Lunch was shrimp gumbo with fresh kiwi and this green thick soup. I had a lot of water because my body was still screaming at me from last night. I collected my stuff from the library. Not feeling inspired today. Maybe it’s the hangover. Maybe it’s anticipating that I leave in a week. Someone still has Goddess of Tears checked out. No one has said a word to me about it. I’m so afraid someone has taken it and thrown it into the woods.
I went to take a nice long nap. Then I took a weird pre-dinner shower. I ran into Chie outside Bond and she offered me these cool Japanese rice crackers. Then she invited me to her studio! I may do my Monday presentation there. She showed off the big white walls (I’m thinking of doing shadow puppetry and it is sort of perfect). She also has this weird indoor window! I said…this is kind of perfect because the moon is a character in my play. Chie then was like, “maybe I could be the moon!” This is such a great idea.
Since it’s both our last night at MacDowell…we also thought maybe we could do a big party after. So no pressure. My play has to get the party started. Chie shared this neck stretching tool with me. Showed me her drawings as well as the space I could draw if I come by to do a little light drawing. We walked back to Bond where dinner was PULLED PORK, MAC & CHEESE, COLESLAW (in honor of newly minted Pulitzer nominee COLE ESCOLA), and dessert was this brownie cake with strawberries.

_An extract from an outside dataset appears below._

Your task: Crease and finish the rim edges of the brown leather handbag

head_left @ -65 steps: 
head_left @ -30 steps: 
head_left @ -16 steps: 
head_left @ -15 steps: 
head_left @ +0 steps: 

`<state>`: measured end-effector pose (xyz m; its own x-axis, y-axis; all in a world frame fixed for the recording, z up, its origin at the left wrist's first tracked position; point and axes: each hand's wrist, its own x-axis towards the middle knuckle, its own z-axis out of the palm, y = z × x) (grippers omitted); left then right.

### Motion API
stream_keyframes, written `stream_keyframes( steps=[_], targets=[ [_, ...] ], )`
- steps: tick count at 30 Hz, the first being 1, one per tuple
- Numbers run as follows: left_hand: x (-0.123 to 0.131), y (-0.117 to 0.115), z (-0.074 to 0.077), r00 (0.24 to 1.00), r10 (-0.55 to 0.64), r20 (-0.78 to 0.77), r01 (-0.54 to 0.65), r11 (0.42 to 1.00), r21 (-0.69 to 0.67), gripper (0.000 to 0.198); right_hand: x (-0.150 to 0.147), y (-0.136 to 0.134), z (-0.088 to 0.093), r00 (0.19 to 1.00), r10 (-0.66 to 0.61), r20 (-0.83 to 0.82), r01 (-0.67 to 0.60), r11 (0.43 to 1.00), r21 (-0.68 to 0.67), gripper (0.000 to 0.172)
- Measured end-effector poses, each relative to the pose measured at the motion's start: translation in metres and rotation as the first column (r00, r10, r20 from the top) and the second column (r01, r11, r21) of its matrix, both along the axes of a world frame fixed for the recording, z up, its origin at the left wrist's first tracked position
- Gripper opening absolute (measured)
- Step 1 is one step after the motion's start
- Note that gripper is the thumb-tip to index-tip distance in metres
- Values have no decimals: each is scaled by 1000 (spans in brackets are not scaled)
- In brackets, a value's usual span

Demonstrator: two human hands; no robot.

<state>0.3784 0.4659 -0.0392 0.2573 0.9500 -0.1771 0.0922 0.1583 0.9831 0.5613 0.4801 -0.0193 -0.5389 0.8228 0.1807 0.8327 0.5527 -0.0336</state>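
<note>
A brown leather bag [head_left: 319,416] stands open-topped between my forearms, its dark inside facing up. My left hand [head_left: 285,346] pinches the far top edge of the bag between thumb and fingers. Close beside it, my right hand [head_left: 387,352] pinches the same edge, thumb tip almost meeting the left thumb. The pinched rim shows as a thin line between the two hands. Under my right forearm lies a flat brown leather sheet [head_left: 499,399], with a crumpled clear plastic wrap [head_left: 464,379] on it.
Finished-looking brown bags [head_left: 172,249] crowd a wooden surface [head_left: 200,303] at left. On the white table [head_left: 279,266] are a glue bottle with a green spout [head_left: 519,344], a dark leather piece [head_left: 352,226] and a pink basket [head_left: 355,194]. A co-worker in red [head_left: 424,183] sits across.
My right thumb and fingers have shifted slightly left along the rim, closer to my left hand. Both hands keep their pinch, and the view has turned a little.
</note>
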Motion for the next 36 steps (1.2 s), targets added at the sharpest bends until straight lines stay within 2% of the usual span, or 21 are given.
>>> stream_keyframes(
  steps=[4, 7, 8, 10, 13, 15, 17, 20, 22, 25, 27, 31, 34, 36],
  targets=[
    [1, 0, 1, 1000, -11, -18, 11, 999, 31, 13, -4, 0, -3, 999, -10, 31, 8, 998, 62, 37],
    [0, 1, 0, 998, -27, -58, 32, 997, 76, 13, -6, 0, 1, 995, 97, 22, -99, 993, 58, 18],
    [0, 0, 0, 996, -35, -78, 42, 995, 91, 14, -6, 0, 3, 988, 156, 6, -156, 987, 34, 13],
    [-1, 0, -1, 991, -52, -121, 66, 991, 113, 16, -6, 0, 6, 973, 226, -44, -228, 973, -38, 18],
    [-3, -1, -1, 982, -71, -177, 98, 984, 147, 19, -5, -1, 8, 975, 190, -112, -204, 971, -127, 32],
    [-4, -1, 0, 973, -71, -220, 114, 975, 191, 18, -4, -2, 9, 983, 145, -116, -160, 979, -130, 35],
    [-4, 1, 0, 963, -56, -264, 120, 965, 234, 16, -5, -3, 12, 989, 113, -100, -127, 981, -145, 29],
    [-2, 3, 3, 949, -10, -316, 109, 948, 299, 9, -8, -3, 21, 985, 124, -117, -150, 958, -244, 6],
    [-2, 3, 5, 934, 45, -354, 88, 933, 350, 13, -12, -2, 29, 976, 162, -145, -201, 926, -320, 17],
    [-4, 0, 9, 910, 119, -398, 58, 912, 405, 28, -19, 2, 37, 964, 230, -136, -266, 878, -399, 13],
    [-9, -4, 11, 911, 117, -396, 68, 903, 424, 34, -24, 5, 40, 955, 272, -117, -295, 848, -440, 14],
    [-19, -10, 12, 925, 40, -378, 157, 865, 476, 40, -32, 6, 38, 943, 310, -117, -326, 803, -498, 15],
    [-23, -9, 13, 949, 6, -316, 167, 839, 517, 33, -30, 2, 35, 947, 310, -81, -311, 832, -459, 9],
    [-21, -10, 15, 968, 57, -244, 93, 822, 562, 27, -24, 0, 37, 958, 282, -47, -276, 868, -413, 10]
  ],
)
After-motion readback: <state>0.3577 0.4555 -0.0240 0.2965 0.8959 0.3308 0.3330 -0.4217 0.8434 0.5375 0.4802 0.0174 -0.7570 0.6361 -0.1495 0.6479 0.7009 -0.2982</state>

After dinner there was a presentation at Jessica’s studio about her work with the Saguaro cactus. (On the way there, Tyson, Kyuri, and I talked about haunted house, Halloween, and costumes…I want to do Halloween at MacDowell…and dress up as a tick who’s dressed up as Dracula…a multi-layered bloodsucker.) She played some music transcribed from the vibrations of the cactus. Talked about the region where they live. How the music they make changes depending on how much water they’ve had. Then she read a little about her journey to the Saguaro…her writing is poetic and philosophical. There was this super cool section where she said “crash” then flipped a page, “crash” then flipped a page, etc. She created the sensation of ocean waves with the turning of pages! So freakin’ cool.
Walked back to the main hall with new arrival Daniel. Talked a bit about my work in connection with Jessica’s. Then I opened my mail. My bonnet has arrived. My witch fingers too. The dress is not much to look at. It’s perfect. The shoes are also very plain. I took it all back to my studio with the intention of working, but no. More sleep.